Sunday, November 9, 2008

IDENTIFYING REAL THREATS TO TRADITIONAL MARRIAGE

News Item culled from the headlines

LDS Church 'grateful' for Proposition 8 support


Preserved from the Deseret News Internet Newsservice
http://www.deseretnews.com/article/1,5143,705260852,00.html
By Carrie A. Moore Deseret News
electronic scrapbook entry for Published: November 5, 2008

Gay marriage is once again banned in California after the nation's most hotly contested citizen referendum ended in victory for Proposition 8 supporters, backed by major fundraising and grass-roots organizing by members of the LDS Church.

Elder L. Whitney Clayton, a member of the church's Presidency of the Seventy who helped lead the church's support for Proposition 8, told reporters during a press conference Wednesday that he doesn't have a monetary total for how much money was donated by Latter-day Saints. He did say it was "considerable and generous" and that church leaders are "grateful for the sacrifice" made by members who participated in the campaign.

He said the church, as an institution, did not contribute directly but did pay for hotel and travel expenses for him and other leaders who participated in the effort.

The California vote was considered too close to call late Tuesday, with word coming Wednesday morning that the referendum to amend the California Constitution — defining marriage as the union of one man and one woman — had won.

The victory for supporters leaves questions for thousands of gay couples who married in the past few months after the California Supreme Court struck down a previous voter referendum on the issue and legalized gay marriage there earlier this year.

Prop 8 supporters maintained that the court's 5-4 ruling did not reflect the will of California voters and would put their children at risk for indoctrination by putting gay marriage on par with traditional marriage.,

In recent weeks, several news organizations have said The Church of Jesus Christ of Latter-day Saints was pivotal in the political fight, bringing in millions in financial backing for Prop 8 and organizing its members as part of a grass-roots campaign by conservatives throughout the state.

© 2008 Deseret News Publishing Company | All rights reserved


RIGHT ASCENSION COMMENTARY
for adult readers

Many people regard marriage as a domestic arrangement between two people. Most people probably do not even think of marriage in terms of legal definitions. The real traditional definition of marriage is a covenant between four entities. Repeat Four entities -- not two.

1. The man

2. The woman

In secular societies

3. The culture in which the man and the woman live

In religious societies

3. God, represented by the reverend clergies

And — the group whose interests have become more or less mislaid in the whole recent marriage controversy.

4. Children.

Children, David O McKay once observed, deserve a family and a pure unencumbered birth. That means a father and a mother in a married covenant, and legal documentation. There are sound economic reasons for insisting on this arrangement, for as David Frum recently observed in an editorial:

“The argument over same-sex marriage has become worse than a distraction from the challenge of developing policies to ensure that as many children as possible grow up with both a father and a mother in the home. Over the past 30 years, governments have effectively worked to change attitudes about smoking, seat-belt use and teenage pregnancy. Changing attitudes about unmarried childbirth may prove more difficult. Yet it is a fact that the only way to escape poverty is to work consistently — and that even after welfare reform, low-skilled single parents work less consistently than the main breadwinner in a low-skilled dual-parent household.”

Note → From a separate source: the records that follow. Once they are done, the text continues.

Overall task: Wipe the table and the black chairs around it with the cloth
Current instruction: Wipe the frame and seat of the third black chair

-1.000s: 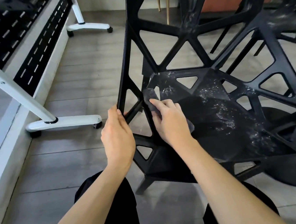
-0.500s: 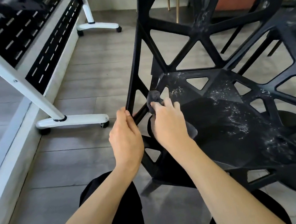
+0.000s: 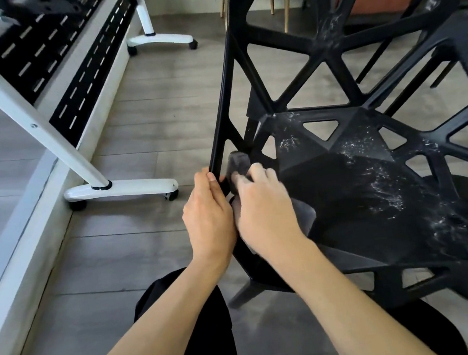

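Observation:
A black chair (image 3: 351,182) with triangular cut-outs fills the right half of the head view; its seat carries white dusty smears. My left hand (image 3: 208,217) grips the chair's left edge bar just below where it meets the seat. My right hand (image 3: 265,214) holds a grey cloth (image 3: 238,162) and presses it against the strut at the seat's left front corner; part of the cloth hangs out under my palm. The two hands are almost touching.
A white table leg (image 3: 49,133) with a wheeled foot (image 3: 121,189) stands to the left, under a black perforated panel (image 3: 71,67). More black chair frames (image 3: 443,39) crowd the upper right. Grey plank floor (image 3: 148,114) lies between chair and table. My dark trousers are below.
My right hand with the cloth has shifted slightly left and down along the strut, closer to my left hand. The left hand keeps its grip on the edge bar.

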The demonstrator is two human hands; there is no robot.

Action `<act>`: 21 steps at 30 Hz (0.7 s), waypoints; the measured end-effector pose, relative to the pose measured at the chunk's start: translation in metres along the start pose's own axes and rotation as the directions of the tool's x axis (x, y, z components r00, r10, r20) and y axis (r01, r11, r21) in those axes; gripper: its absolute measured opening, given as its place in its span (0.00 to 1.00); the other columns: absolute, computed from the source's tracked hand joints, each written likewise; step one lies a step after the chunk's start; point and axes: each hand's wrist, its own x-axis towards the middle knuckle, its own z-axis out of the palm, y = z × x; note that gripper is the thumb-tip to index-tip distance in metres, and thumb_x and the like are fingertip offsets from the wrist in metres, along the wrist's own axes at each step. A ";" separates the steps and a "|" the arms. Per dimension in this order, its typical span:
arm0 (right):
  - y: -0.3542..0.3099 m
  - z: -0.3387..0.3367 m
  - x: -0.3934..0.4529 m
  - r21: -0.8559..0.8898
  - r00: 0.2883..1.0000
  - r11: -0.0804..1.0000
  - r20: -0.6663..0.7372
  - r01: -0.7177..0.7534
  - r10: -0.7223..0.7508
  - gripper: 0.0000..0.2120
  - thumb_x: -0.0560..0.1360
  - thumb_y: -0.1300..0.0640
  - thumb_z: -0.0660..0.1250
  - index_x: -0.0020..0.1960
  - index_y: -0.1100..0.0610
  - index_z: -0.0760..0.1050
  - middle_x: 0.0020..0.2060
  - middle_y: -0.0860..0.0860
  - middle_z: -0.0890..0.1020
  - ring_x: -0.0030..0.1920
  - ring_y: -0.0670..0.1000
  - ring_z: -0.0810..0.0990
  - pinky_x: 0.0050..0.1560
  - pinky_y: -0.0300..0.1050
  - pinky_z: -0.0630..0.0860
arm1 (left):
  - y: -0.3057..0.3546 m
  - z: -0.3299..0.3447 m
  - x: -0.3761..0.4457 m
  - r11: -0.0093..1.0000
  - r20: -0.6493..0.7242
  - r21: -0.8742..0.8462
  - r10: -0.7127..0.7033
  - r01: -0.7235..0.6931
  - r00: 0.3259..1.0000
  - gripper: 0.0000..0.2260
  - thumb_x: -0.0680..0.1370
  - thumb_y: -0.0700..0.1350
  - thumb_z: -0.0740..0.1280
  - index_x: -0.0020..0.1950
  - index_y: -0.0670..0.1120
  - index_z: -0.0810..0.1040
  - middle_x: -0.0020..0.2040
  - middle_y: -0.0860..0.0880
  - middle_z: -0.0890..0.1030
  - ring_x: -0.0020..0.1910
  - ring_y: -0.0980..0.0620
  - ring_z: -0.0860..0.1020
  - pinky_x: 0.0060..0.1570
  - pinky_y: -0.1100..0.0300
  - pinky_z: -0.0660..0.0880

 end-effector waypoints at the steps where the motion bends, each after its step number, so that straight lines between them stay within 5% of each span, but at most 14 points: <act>1: 0.000 0.002 -0.004 -0.002 1.000 1.000 -0.015 0.019 -0.019 0.16 0.77 0.61 0.65 0.65 0.56 0.77 0.55 0.55 0.75 0.55 0.59 0.74 0.52 0.53 0.76 | 0.000 0.000 0.000 1.000 0.001 -0.005 -0.002 0.002 1.000 0.13 0.86 0.48 0.51 0.54 0.45 0.73 0.43 0.51 0.82 0.36 0.46 0.75 0.37 0.57 0.57; 5: 0.018 0.012 0.012 -0.139 0.996 0.990 -0.080 0.018 -0.029 0.18 0.74 0.62 0.71 0.63 0.57 0.79 0.51 0.56 0.78 0.50 0.58 0.77 0.46 0.52 0.76 | 0.001 -0.005 -0.002 1.000 0.034 -0.017 0.023 -0.022 0.999 0.13 0.86 0.49 0.50 0.53 0.46 0.72 0.36 0.53 0.78 0.33 0.48 0.73 0.38 0.55 0.62; 9: 0.016 0.009 0.029 -0.111 0.998 0.994 -0.065 -0.025 0.018 0.16 0.76 0.61 0.69 0.63 0.56 0.79 0.54 0.57 0.78 0.54 0.59 0.76 0.50 0.52 0.75 | 0.002 -0.007 -0.001 0.999 0.070 0.026 0.026 -0.027 0.997 0.11 0.86 0.48 0.49 0.50 0.49 0.68 0.32 0.53 0.73 0.31 0.52 0.70 0.37 0.54 0.62; 11: 0.020 0.002 0.029 0.036 0.999 0.999 -0.016 -0.037 0.037 0.16 0.78 0.59 0.66 0.65 0.54 0.77 0.57 0.55 0.77 0.56 0.57 0.75 0.53 0.51 0.75 | 0.001 -0.008 0.001 0.995 0.081 0.062 0.068 -0.073 0.994 0.10 0.86 0.46 0.50 0.55 0.48 0.71 0.40 0.50 0.78 0.38 0.48 0.73 0.44 0.52 0.69; 13: 0.034 -0.012 0.033 0.225 0.996 0.971 -0.016 -0.084 0.090 0.16 0.78 0.58 0.67 0.65 0.52 0.77 0.55 0.52 0.78 0.55 0.54 0.76 0.52 0.48 0.77 | 0.003 -0.011 0.003 0.964 0.019 0.153 0.217 -0.218 0.976 0.13 0.84 0.39 0.56 0.67 0.45 0.71 0.59 0.47 0.79 0.57 0.46 0.75 0.60 0.51 0.71; 15: 0.055 -0.026 0.047 0.280 0.978 0.950 -0.111 -0.138 0.175 0.16 0.77 0.56 0.68 0.65 0.52 0.78 0.53 0.52 0.79 0.53 0.54 0.78 0.51 0.47 0.76 | 0.012 -0.010 0.008 0.866 0.019 0.266 0.435 -0.424 0.900 0.24 0.79 0.32 0.59 0.75 0.41 0.66 0.73 0.43 0.71 0.73 0.44 0.67 0.71 0.48 0.64; 18: 0.088 -0.037 0.078 0.273 0.921 0.933 -0.246 -0.234 0.303 0.17 0.76 0.56 0.69 0.65 0.53 0.77 0.53 0.54 0.79 0.55 0.57 0.78 0.54 0.51 0.77 | 0.037 0.005 0.028 0.587 0.287 0.395 0.652 -0.707 0.701 0.25 0.78 0.34 0.53 0.76 0.38 0.66 0.75 0.40 0.68 0.78 0.38 0.60 0.76 0.43 0.57; 21: 0.104 -0.037 0.114 0.236 0.913 0.955 -0.321 -0.179 0.251 0.18 0.77 0.58 0.69 0.67 0.55 0.77 0.55 0.55 0.78 0.58 0.57 0.76 0.58 0.49 0.74 | 0.052 0.029 0.061 0.307 0.595 0.563 0.493 -0.767 0.635 0.24 0.82 0.44 0.51 0.76 0.36 0.64 0.75 0.35 0.66 0.78 0.34 0.55 0.78 0.40 0.45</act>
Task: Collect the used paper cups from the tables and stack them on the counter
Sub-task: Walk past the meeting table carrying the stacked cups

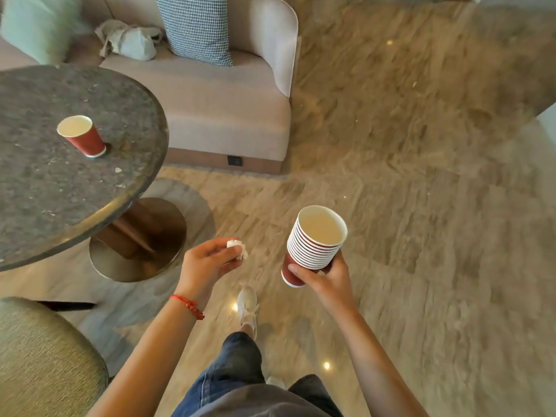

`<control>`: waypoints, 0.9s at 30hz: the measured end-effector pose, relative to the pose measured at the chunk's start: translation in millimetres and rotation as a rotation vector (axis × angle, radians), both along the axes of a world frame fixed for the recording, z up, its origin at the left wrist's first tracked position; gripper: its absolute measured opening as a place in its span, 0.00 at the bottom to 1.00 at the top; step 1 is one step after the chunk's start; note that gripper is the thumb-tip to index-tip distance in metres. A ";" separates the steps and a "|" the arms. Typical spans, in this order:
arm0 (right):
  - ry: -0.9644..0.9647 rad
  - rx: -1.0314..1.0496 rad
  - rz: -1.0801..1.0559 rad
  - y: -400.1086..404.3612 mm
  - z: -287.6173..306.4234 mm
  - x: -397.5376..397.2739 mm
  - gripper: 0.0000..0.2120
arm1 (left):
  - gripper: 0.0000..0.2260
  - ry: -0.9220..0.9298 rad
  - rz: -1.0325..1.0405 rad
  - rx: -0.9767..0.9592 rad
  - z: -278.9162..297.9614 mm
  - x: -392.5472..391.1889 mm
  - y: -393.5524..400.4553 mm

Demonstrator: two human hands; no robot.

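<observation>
Marble-patterned floor [406, 176] fills most of the view, with a beige sofa [222, 109] at the far side carrying a checked cushion [195, 28] and a pale bag [132, 40]. To the left stands a round dark stone counter [45, 191] on a brass pedestal [141, 239], a green upholstered seat [39, 356] near its edge. One red paper cup [81, 135] stands upright on that counter, well apart from the person.

Judging from this, the step in hand is fetching that last cup. To do it well, the crumpled tissue should be tucked away or dropped into the stack so fingers are free, then the cup lifted by its wall and nested squarely, keeping the stack upright in case dregs remain.

Right hand [328, 276] is wrapped around the lower part of a tall stack of nested red cups [313, 245], thumb across the front, fingers behind. Left hand [207, 260] is loosely curled, pinching a small white tissue wad [237, 248] at its fingertips; a red bracelet [188, 305] circles that wrist.
</observation>
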State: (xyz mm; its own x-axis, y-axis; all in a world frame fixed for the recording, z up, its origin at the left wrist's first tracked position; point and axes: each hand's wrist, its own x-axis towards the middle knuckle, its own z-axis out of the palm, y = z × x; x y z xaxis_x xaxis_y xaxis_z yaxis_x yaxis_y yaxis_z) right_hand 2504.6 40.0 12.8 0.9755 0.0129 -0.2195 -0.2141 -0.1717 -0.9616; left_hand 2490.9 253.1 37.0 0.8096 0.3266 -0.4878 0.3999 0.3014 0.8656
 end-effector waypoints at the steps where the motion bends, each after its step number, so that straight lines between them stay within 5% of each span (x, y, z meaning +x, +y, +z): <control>1: -0.006 0.005 0.006 7.8 -1.1 19.5 0.32 | 0.03 -0.004 0.009 -0.009 -3.0 16.4 7.8; 14: -0.011 0.027 0.166 110.9 10.7 213.6 0.31 | 0.06 -0.045 0.162 -0.043 9.0 174.6 99.3; 27: -0.021 0.029 0.740 242.9 13.3 369.8 0.34 | 0.05 0.001 0.680 -0.058 -3.3 234.1 181.4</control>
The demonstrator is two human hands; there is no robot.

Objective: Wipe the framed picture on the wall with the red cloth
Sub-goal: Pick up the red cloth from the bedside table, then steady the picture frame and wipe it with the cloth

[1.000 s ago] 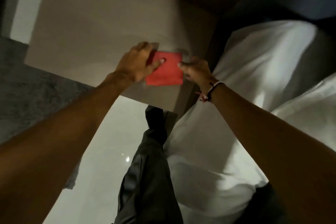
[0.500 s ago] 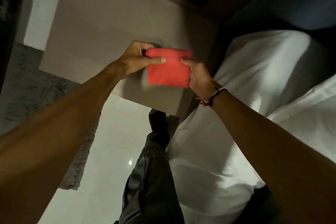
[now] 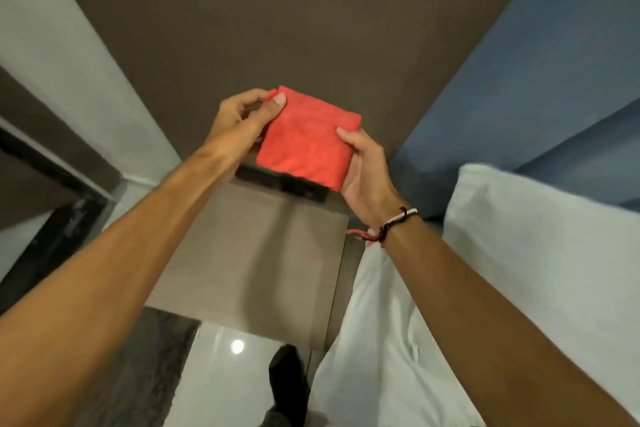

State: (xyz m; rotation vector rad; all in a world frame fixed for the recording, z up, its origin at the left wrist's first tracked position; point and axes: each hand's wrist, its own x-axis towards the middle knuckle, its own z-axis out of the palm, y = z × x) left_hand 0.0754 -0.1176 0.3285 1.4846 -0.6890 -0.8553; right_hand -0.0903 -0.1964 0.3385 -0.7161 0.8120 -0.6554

California’s marriages are the least of California’s political problems these days. However, California’s Proposition 8, which defines in the California Constitution that marriage is between one man and one woman, serves a misguided public relations function. The proposition gives the appearance of action and reform when, in fact, it actually does way too little way too late for the cause of marriage.

Homosexual unions have not damaged marriage irrevocably.

Heterosexual unions of the nineteenth and twentieth century damaged marriage as an institution.


The Heterosexuals, after all, introduced polygamist marriage to North America in the 1830s.

Heterosexuals invented la casa grande and la casa bonita, which is a euphemism for describing a household with a husband, a wife, and several mistresses.

Heterosexuals liberalized no-fault divorce laws, making it possible for one man to go through multiple women over the course of a lifetime.

Heterosexuals popularized the concept of contraception, which is to say sexual activity without children.

Heterosexuals defined unions between men and women, especially older men and women, without the consideration or possibility of procreating children as “marriages” when they were actually “domestic companionship arrangements."


THE CALL TO ACTION

We should not blame homosexuals for the appalling state of modern marriage when the heterosexuals did the most damage to the institution.